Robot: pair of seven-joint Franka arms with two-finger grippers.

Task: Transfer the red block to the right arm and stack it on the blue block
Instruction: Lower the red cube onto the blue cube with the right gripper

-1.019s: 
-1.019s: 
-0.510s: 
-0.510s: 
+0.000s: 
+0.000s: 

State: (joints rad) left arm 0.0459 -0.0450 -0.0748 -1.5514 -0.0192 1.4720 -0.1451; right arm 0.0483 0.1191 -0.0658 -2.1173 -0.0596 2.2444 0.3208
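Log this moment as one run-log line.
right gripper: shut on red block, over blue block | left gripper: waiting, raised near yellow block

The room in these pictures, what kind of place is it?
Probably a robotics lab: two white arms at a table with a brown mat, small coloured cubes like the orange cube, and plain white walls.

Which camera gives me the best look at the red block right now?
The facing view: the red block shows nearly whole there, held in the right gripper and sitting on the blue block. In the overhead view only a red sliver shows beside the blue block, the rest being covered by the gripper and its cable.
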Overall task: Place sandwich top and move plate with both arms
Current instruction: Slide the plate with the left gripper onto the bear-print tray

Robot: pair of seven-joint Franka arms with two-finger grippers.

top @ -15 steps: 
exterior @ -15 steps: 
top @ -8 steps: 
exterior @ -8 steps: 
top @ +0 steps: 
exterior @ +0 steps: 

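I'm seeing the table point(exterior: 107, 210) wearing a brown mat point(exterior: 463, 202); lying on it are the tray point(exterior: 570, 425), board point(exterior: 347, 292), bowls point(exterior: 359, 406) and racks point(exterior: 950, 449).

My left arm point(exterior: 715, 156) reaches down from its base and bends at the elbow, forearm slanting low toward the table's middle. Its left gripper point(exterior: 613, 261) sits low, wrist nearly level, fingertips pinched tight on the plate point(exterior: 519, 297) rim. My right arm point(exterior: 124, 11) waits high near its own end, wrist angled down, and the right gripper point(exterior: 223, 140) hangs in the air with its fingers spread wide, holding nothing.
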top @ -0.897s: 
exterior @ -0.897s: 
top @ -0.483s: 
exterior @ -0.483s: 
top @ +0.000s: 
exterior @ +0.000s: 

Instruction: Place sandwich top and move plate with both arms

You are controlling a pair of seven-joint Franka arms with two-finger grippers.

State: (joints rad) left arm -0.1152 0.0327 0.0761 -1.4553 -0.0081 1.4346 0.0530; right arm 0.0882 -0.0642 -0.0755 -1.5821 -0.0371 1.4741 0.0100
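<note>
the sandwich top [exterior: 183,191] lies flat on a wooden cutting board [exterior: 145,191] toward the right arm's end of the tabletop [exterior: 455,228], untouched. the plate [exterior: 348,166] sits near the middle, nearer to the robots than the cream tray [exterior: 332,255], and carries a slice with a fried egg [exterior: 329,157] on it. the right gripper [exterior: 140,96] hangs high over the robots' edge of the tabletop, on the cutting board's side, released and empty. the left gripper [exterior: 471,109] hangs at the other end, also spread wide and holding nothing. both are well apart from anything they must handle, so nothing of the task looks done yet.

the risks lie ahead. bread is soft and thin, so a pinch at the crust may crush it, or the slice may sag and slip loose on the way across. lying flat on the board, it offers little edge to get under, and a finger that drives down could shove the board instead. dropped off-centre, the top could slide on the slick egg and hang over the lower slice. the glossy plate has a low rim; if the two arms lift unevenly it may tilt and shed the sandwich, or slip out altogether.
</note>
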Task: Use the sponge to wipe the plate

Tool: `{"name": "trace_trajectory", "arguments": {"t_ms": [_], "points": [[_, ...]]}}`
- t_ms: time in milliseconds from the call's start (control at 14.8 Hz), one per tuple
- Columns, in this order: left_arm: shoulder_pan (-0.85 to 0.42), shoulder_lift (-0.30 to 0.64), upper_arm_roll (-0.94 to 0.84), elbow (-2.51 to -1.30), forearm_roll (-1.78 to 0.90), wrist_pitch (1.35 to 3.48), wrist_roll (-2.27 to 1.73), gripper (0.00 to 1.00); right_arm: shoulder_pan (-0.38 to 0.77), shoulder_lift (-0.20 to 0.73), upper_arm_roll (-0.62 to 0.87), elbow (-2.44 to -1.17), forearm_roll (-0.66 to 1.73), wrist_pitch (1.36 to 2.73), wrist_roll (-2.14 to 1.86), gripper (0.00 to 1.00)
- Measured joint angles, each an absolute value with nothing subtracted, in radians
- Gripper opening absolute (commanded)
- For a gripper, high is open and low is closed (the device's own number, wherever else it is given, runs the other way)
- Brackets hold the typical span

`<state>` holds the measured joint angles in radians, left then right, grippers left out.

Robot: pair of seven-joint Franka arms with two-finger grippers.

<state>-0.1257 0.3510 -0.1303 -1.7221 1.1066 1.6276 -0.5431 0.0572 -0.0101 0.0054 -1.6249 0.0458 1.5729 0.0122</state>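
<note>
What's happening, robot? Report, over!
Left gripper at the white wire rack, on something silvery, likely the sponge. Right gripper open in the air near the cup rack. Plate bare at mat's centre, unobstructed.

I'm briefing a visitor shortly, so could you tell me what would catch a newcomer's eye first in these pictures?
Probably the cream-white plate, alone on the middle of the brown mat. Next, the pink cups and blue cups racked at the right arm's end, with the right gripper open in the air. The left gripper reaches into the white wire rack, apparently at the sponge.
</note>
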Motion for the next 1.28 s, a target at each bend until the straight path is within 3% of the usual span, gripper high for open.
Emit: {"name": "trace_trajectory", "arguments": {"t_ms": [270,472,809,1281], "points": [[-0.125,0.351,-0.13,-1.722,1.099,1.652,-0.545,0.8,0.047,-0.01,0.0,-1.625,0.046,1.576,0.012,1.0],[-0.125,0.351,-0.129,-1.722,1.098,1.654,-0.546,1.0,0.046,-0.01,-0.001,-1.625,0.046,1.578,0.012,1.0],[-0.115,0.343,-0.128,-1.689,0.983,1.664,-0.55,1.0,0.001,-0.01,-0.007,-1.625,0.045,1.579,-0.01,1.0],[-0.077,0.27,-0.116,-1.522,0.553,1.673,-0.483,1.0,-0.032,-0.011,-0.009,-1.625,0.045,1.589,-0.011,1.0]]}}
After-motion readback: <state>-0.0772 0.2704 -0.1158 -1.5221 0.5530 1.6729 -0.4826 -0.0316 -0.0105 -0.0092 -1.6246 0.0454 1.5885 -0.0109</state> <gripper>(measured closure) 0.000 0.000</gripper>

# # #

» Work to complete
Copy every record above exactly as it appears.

» Response to the exercise
Robot: pair of seven-joint Franka arms with two-finger grippers.

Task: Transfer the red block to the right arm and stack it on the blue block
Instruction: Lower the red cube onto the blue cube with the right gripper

-1.019s: 
-1.019s: 
-0.510s: 
-0.510s: 
+0.000s: 
+0.000s: 

State: (joints rad) left arm 0.0459 -0.0450 -0.0748 -1.5514 -0.0192 1.4720 -0.1451; right arm 0.0483 0.1191 -0.0658 -2.1173 -0.0596 2.2444 0.3208
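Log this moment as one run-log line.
right gripper: shut on red block, over blue block | left gripper: waiting, raised near yellow block

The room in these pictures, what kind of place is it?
Probably a robotics lab: two white arms at a table with a brown mat, small coloured cubes like the orange cube, and plain white walls.

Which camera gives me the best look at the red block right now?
The facing view: the red block shows nearly whole there, held in the right gripper and sitting on the blue block. In the overhead view only a red sliver shows beside the blue block, the rest being covered by the gripper and its cable.
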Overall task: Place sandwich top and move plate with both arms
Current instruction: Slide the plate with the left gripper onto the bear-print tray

Robot: pair of seven-joint Franka arms with two-finger grippers.

top @ -15 steps: 
exterior @ -15 steps: 
top @ -8 steps: 
exterior @ -8 steps: 
top @ +0 steps: 
exterior @ +0 steps: 

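I'm seeing the table point(exterior: 107, 210) wearing a brown mat point(exterior: 463, 202); lying on it are the tray point(exterior: 570, 425), board point(exterior: 347, 292), bowls point(exterior: 359, 406) and racks point(exterior: 950, 449).

My left arm point(exterior: 715, 156) reaches down from its base and bends at the elbow, forearm slanting low toward the table's middle. Its left gripper point(exterior: 613, 261) sits low, wrist nearly level, fingertips pinched tight on the plate point(exterior: 519, 297) rim. My right arm point(exterior: 124, 11) waits high near its own end, wrist angled down, and the right gripper point(exterior: 223, 140) hangs in the air with its fingers spread wide, holding nothing.
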top @ -0.897s: 
exterior @ -0.897s: 
top @ -0.483s: 
exterior @ -0.483s: 
top @ +0.000s: 
exterior @ +0.000s: 

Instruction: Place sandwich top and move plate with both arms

You are controlling a pair of seven-joint Franka arms with two-finger grippers.

State: (joints rad) left arm -0.1152 0.0327 0.0761 -1.4553 -0.0081 1.4346 0.0530; right arm 0.0882 -0.0642 -0.0755 -1.5821 -0.0371 1.4741 0.0100
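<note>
the sandwich top [exterior: 183,191] lies flat on a wooden cutting board [exterior: 145,191] toward the right arm's end of the tabletop [exterior: 455,228], untouched. the plate [exterior: 348,166] sits near the middle, nearer to the robots than the cream tray [exterior: 332,255], and carries a slice with a fried egg [exterior: 329,157] on it. the right gripper [exterior: 140,96] hangs high over the robots' edge of the tabletop, on the cutting board's side, released and empty. the left gripper [exterior: 471,109] hangs at the other end, also spread wide and holding nothing. both are well apart from anything they must handle, so nothing of the task looks done yet.

the risks lie ahead. bread is soft and thin, so a pinch at the crust may crush it, or the slice may sag and slip loose on the way across. lying flat on the board, it offers little edge to get under, and a finger that drives down could shove the board instead. dropped off-centre, the top could slide on the slick egg and hang over the lower slice. the glossy plate has a low rim; if the two arms lift unevenly it may tilt and shed the sandwich, or slip out altogether.
</note>
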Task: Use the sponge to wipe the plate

Tool: `{"name": "trace_trajectory", "arguments": {"t_ms": [_], "points": [[_, ...]]}}`
- t_ms: time in milliseconds from the call's start (control at 14.8 Hz), one per tuple
- Columns, in this order: left_arm: shoulder_pan (-0.85 to 0.42), shoulder_lift (-0.30 to 0.64), upper_arm_roll (-0.94 to 0.84), elbow (-2.51 to -1.30), forearm_roll (-1.78 to 0.90), wrist_pitch (1.35 to 3.48), wrist_roll (-2.27 to 1.73), gripper (0.00 to 1.00); right_arm: shoulder_pan (-0.38 to 0.77), shoulder_lift (-0.20 to 0.73), upper_arm_roll (-0.62 to 0.87), elbow (-2.44 to -1.17), forearm_roll (-0.66 to 1.73), wrist_pitch (1.36 to 2.73), wrist_roll (-2.14 to 1.86), gripper (0.00 to 1.00)
- Measured joint angles, each an absolute value with nothing subtracted, in radians
- Gripper opening absolute (commanded)
- For a gripper, high is open and low is closed (the device's own number, wherever else it is given, runs the other way)
- Brackets hold the typical span

`<state>` holds the measured joint angles in radians, left then right, grippers left out.

Robot: pair of seven-joint Franka arms with two-finger grippers.

<state>-0.1257 0.3510 -0.1303 -1.7221 1.1066 1.6276 -0.5431 0.0572 -0.0101 0.0054 -1.6249 0.0458 1.5729 0.0122</state>
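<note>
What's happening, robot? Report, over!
Left gripper at the white wire rack, on something silvery, likely the sponge. Right gripper open in the air near the cup rack. Plate bare at mat's centre, unobstructed.

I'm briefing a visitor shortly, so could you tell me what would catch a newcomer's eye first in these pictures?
Probably the cream-white plate, alone on the middle of the brown mat. Next, the pink cups and blue cups racked at the right arm's end, with the right gripper open in the air. The left gripper reaches into the white wire rack, apparently at the sponge.
</note>
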Motion for the next 1.28 s, a target at each bend until the straight path is within 3% of the usual span, gripper high for open.
Emit: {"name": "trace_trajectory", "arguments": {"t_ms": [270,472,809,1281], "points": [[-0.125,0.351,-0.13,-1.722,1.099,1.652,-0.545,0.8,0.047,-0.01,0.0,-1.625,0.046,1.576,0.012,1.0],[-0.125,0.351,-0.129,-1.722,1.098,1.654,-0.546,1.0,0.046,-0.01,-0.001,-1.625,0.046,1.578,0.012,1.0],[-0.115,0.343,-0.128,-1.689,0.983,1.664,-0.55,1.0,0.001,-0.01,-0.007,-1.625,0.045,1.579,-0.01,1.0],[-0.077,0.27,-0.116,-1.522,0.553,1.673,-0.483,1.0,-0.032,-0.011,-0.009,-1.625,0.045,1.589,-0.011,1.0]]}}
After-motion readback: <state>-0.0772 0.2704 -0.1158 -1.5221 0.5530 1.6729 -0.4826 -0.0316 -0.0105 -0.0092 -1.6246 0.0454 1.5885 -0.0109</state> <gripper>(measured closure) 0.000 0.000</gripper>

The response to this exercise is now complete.